> [What to work on] Every line in the records below with the string "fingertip" needs to be copied out.

• • • • • • •

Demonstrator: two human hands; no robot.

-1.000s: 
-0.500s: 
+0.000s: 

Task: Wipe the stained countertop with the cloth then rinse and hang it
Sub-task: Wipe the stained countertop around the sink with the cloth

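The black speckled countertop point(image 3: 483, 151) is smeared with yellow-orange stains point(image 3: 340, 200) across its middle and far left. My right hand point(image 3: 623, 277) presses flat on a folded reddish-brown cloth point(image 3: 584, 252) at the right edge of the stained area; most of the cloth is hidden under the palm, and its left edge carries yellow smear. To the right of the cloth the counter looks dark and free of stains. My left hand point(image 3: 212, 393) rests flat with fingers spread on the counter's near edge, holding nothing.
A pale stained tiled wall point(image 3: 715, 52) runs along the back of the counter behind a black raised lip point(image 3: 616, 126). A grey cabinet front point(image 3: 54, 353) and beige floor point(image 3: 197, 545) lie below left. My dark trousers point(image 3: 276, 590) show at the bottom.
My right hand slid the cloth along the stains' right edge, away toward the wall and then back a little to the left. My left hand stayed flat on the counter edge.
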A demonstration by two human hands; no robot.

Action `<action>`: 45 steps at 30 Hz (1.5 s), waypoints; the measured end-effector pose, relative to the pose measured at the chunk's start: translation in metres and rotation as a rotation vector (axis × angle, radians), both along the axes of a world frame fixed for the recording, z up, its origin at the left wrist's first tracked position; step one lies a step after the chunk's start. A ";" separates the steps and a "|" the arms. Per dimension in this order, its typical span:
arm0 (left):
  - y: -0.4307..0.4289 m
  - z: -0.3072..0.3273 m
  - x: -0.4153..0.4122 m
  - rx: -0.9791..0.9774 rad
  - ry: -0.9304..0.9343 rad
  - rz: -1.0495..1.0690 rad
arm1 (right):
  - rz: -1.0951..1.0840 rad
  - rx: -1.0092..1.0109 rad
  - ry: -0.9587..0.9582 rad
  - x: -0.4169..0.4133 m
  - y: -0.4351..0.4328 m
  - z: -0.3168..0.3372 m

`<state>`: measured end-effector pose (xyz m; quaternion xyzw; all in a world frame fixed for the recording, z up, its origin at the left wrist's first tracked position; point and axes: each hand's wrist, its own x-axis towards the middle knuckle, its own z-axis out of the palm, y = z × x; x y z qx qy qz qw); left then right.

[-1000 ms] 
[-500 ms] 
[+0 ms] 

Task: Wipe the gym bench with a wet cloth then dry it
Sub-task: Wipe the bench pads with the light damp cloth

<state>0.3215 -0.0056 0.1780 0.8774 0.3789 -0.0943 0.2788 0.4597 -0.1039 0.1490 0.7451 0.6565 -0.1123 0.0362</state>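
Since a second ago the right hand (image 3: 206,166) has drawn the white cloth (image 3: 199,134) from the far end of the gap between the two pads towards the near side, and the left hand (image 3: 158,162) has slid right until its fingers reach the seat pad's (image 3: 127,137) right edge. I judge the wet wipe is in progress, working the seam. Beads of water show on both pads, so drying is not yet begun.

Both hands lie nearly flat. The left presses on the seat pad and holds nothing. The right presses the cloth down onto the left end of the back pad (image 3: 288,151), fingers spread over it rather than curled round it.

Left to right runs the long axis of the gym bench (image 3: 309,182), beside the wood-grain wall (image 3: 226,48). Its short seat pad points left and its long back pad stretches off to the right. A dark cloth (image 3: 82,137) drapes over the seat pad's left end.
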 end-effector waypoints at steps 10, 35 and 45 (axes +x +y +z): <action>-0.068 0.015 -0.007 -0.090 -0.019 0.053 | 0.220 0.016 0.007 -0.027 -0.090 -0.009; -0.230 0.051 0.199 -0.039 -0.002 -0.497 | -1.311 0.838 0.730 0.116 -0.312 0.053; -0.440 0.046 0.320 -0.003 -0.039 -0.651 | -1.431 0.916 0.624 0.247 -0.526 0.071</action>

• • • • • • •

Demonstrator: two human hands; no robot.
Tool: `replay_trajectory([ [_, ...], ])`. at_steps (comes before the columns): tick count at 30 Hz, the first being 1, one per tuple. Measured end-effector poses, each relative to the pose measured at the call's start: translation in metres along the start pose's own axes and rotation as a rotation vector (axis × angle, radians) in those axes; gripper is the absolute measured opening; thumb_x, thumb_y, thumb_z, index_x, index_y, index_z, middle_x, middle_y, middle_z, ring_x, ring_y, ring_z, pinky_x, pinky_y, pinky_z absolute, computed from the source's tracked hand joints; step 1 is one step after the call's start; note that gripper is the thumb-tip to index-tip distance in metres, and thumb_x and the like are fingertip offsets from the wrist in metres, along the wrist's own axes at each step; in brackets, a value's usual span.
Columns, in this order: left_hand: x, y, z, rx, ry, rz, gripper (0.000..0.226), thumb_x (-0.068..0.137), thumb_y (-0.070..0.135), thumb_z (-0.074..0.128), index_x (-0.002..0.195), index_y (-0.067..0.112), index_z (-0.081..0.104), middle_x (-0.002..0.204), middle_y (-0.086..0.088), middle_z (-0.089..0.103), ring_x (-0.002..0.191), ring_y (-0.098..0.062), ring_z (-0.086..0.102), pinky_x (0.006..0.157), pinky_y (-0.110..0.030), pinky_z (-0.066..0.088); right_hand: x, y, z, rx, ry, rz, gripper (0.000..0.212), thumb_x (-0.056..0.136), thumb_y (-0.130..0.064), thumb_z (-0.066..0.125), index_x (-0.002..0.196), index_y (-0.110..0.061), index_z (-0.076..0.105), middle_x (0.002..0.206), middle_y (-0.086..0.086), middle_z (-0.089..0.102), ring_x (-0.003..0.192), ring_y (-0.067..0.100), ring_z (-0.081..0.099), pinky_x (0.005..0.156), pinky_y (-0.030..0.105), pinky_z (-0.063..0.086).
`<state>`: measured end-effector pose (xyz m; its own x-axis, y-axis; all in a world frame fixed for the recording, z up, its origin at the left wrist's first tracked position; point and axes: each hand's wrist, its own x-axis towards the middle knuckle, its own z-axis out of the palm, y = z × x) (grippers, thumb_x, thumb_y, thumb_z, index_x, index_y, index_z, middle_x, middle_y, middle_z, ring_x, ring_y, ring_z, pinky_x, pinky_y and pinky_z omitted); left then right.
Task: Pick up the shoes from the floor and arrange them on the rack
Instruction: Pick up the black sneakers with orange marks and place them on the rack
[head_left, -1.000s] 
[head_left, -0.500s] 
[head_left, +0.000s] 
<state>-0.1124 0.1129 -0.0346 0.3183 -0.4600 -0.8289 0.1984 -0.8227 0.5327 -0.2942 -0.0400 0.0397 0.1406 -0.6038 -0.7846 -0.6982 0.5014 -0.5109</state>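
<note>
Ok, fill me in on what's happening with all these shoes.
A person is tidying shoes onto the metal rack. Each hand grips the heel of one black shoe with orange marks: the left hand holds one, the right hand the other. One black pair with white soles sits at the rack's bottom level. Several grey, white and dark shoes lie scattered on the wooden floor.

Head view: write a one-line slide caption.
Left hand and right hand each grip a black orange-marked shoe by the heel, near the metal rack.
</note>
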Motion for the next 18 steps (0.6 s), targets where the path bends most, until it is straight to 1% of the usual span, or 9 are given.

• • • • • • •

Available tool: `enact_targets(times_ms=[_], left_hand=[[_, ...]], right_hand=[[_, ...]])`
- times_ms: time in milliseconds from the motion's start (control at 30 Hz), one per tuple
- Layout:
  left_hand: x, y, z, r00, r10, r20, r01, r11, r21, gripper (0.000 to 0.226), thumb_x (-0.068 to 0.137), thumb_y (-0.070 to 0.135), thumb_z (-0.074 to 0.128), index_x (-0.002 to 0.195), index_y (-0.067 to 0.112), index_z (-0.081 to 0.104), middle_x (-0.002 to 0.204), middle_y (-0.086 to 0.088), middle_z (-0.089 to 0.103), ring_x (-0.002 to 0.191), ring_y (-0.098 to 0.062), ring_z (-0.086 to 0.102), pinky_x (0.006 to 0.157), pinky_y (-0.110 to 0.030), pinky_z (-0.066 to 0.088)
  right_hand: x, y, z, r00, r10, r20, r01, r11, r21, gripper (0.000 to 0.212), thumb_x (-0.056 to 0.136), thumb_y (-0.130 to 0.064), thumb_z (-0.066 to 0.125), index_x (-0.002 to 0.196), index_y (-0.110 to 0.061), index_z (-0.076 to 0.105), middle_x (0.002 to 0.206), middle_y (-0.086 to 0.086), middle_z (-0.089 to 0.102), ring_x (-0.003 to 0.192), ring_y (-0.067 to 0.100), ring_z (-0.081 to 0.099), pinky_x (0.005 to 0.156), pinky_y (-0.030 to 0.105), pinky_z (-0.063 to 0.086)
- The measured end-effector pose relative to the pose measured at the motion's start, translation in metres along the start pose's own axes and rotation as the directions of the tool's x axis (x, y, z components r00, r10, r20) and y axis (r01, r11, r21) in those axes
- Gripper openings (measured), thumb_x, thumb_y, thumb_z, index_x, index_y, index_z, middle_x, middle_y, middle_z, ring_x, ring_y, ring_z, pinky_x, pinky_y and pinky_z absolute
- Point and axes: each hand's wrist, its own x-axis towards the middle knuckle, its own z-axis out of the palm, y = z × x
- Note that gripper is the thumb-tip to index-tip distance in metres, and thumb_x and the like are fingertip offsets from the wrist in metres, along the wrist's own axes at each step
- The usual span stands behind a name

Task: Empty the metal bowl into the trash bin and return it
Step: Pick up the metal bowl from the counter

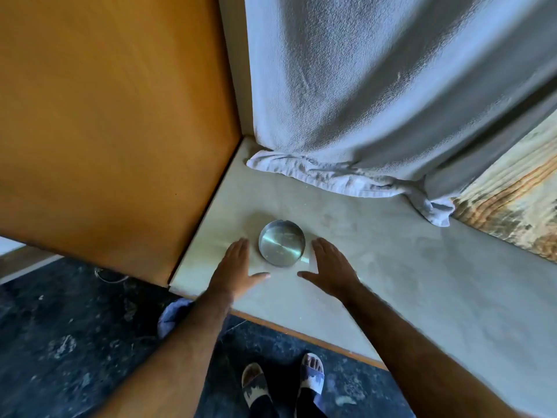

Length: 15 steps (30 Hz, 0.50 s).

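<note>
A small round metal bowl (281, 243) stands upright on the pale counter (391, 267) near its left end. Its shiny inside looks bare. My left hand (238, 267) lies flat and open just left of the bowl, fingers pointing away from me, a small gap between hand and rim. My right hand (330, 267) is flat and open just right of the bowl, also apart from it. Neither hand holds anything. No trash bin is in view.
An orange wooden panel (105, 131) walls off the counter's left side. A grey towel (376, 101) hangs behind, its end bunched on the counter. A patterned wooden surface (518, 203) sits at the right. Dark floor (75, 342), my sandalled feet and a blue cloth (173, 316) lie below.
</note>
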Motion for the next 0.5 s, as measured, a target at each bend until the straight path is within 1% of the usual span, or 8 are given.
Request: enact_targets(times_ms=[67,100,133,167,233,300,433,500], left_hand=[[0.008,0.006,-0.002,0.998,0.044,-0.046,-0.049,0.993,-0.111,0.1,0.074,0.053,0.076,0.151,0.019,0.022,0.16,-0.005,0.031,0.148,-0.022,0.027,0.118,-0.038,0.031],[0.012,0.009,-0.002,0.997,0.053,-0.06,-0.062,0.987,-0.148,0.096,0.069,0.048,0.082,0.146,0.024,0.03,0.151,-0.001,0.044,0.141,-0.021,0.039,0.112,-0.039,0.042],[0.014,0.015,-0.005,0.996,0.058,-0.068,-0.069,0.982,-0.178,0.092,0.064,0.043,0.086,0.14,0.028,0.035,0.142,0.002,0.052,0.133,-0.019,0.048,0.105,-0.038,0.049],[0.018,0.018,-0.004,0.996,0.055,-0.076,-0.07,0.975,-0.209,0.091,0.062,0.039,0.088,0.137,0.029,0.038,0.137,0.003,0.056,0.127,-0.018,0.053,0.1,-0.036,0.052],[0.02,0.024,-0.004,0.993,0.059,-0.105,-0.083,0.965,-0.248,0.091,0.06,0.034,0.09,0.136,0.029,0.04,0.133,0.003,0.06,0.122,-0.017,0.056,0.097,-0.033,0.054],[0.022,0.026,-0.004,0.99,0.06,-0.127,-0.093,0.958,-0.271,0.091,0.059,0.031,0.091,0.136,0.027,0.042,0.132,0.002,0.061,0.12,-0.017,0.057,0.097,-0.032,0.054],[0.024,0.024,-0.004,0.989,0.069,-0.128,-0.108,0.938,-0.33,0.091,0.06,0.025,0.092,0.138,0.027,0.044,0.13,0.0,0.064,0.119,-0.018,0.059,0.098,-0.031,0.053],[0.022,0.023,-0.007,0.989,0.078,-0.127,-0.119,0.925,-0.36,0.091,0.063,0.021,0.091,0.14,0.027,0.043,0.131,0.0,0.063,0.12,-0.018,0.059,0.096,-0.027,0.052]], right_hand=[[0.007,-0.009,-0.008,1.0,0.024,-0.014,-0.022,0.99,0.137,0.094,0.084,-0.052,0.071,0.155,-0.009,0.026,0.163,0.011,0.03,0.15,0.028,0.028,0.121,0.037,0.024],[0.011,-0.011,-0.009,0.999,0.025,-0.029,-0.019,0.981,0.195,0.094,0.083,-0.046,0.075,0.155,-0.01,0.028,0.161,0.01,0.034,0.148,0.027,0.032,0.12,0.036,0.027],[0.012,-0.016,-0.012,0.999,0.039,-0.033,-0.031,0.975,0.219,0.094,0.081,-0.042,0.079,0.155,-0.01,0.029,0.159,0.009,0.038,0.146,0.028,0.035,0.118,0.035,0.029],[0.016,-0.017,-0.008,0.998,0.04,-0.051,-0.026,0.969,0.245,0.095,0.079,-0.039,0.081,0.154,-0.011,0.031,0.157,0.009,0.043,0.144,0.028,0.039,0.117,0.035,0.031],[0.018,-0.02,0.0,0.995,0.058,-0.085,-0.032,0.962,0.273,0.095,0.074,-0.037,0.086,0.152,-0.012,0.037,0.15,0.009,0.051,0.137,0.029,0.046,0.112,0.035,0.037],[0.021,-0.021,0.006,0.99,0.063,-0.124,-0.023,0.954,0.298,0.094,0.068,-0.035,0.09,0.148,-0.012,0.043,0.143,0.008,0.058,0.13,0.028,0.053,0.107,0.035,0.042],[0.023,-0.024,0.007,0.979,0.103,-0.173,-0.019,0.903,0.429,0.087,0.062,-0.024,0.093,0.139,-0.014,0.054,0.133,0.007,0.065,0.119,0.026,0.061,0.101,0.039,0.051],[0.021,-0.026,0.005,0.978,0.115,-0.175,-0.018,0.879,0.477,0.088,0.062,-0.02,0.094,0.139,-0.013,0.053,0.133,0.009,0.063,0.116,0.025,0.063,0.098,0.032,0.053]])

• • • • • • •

> [Answer to this task]
Tool: `replay_trajectory([ [_, ...], ])`. at_steps (comes before the columns): tick count at 30 Hz, the first being 1, one per tuple. Measured end-effector poses, each relative to the pose measured at the call's start: translation in metres along the start pose's own axes and rotation as a rotation vector (axis × angle, radians) in those axes; gripper is the absolute measured opening; thumb_x, thumb_y, thumb_z, index_x, index_y, index_z, middle_x, middle_y, middle_z, ring_x, ring_y, ring_z, pinky_x, pinky_y, pinky_z absolute, computed from the source's tracked hand joints; step 1 is one step after the call's start; note that gripper is the thumb-tip to index-tip distance in metres, and thumb_x and the like are fingertip offsets from the wrist in metres, along the wrist's own axes at each step; in brackets, a value's usual span.
- Note that gripper is the thumb-tip to index-tip distance in metres, and thumb_x and the like are fingertip offsets from the wrist in metres, along the wrist's own axes at each step

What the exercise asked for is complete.